**EXERCISE DETAILS**
From the line holding "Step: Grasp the" through the line holding "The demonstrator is" below, write out every line exactly; include both of those lines and drop the pictures.

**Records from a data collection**
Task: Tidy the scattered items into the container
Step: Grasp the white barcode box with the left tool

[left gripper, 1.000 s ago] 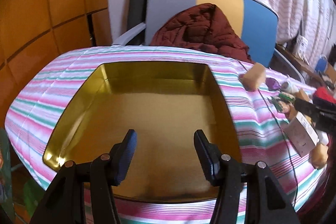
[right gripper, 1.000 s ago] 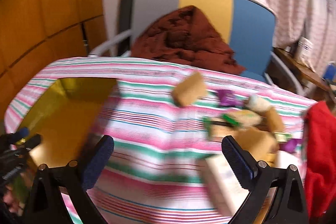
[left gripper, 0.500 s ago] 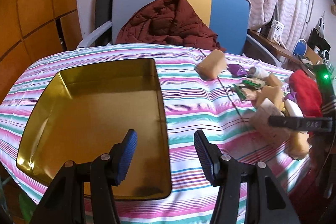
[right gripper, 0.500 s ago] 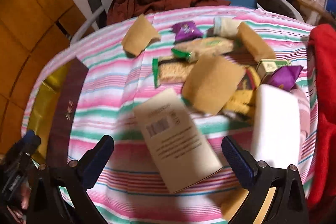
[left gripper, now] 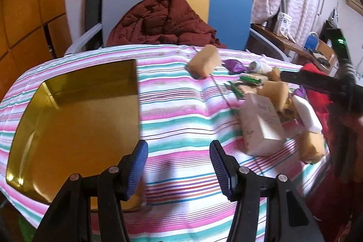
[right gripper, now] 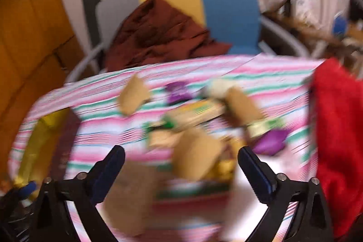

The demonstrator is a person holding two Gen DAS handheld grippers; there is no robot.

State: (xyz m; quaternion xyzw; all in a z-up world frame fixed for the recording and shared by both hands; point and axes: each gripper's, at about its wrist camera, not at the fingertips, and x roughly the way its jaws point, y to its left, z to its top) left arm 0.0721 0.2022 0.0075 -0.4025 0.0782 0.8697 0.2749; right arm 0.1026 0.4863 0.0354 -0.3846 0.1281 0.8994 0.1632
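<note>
One gold tin (left gripper: 74, 119) on the striped tablecloth (left gripper: 181, 119), left side, empty, long axis running away from the camera. Right of it, well apart, a heap of scattered items — at least four tan sponge blocks, one (left gripper: 204, 61) lying apart; two purple wrappers (right gripper: 271, 142); one pale carton (left gripper: 261, 126) with print too small to read. Left gripper (left gripper: 179, 170) half spread, holding nothing. Right gripper (right gripper: 181, 176) wide above the heap, jaws closing — nothing pinched.

A maroon quilted jacket (left gripper: 163, 22) lies heaped on a grey, yellow and blue chair (left gripper: 229, 15) behind the striped tablecloth (left gripper: 181, 128)
</note>
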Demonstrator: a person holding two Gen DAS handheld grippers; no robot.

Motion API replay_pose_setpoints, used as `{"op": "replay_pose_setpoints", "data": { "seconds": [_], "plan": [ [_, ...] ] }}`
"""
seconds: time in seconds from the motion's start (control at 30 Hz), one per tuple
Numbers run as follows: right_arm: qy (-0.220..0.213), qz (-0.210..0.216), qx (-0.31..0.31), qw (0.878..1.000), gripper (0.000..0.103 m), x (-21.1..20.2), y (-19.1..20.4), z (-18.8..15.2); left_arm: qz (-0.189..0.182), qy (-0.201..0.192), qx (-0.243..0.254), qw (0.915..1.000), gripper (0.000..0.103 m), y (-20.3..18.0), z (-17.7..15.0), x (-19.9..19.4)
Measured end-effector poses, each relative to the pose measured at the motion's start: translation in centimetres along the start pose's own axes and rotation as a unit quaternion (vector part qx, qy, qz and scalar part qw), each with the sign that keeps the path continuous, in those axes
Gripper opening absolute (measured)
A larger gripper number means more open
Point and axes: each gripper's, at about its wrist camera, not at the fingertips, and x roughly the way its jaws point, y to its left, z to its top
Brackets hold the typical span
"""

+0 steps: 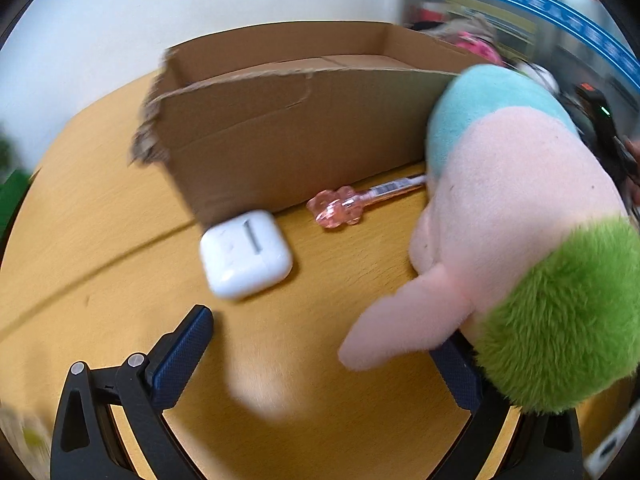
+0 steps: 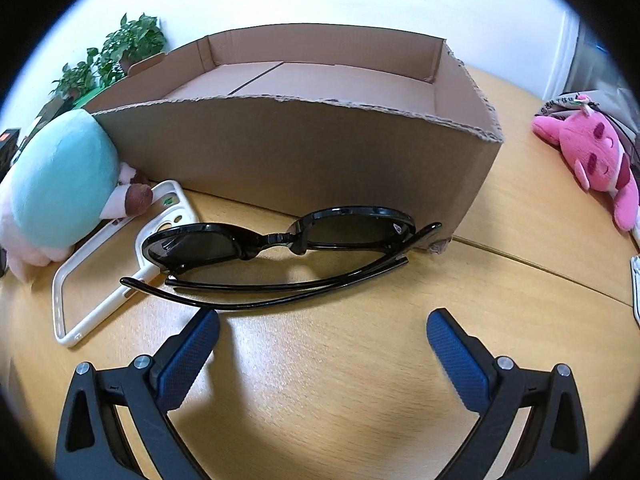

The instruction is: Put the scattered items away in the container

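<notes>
An open cardboard box (image 1: 280,136) (image 2: 304,156) stands on the wooden table, with nothing visible inside it. In the left wrist view a white earbud case (image 1: 246,254) and a pink flower-topped pen (image 1: 352,202) lie by its near wall. A plush doll (image 1: 520,232) (image 2: 60,188) with green hair and a teal back leans against the box. My left gripper (image 1: 324,360) is open, its right finger partly hidden under the doll's hair. In the right wrist view folded black sunglasses (image 2: 280,248) rest partly on a white phone case (image 2: 100,280). My right gripper (image 2: 322,320) hangs open just short of the sunglasses.
A pink plush toy (image 2: 592,160) lies on the table to the right of the box. Potted plants (image 2: 120,52) stand behind the box at the left. A seam crosses the tabletop (image 2: 360,380). The white edge of something (image 2: 636,280) shows at the far right.
</notes>
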Motion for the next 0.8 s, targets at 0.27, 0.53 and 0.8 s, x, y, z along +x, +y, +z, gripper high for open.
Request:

**RESULT FOR THIS EXERCISE**
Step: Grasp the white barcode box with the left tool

[left gripper, 1.000 s ago] 
[right gripper, 1.000 s ago] 
[left gripper, 0.500 s ago] 
[right gripper, 0.500 s ago] 
[left gripper, now] 
[right gripper, now] 

The demonstrator is a person holding two Gen DAS handheld grippers; there is no robot.

This is the complete answer.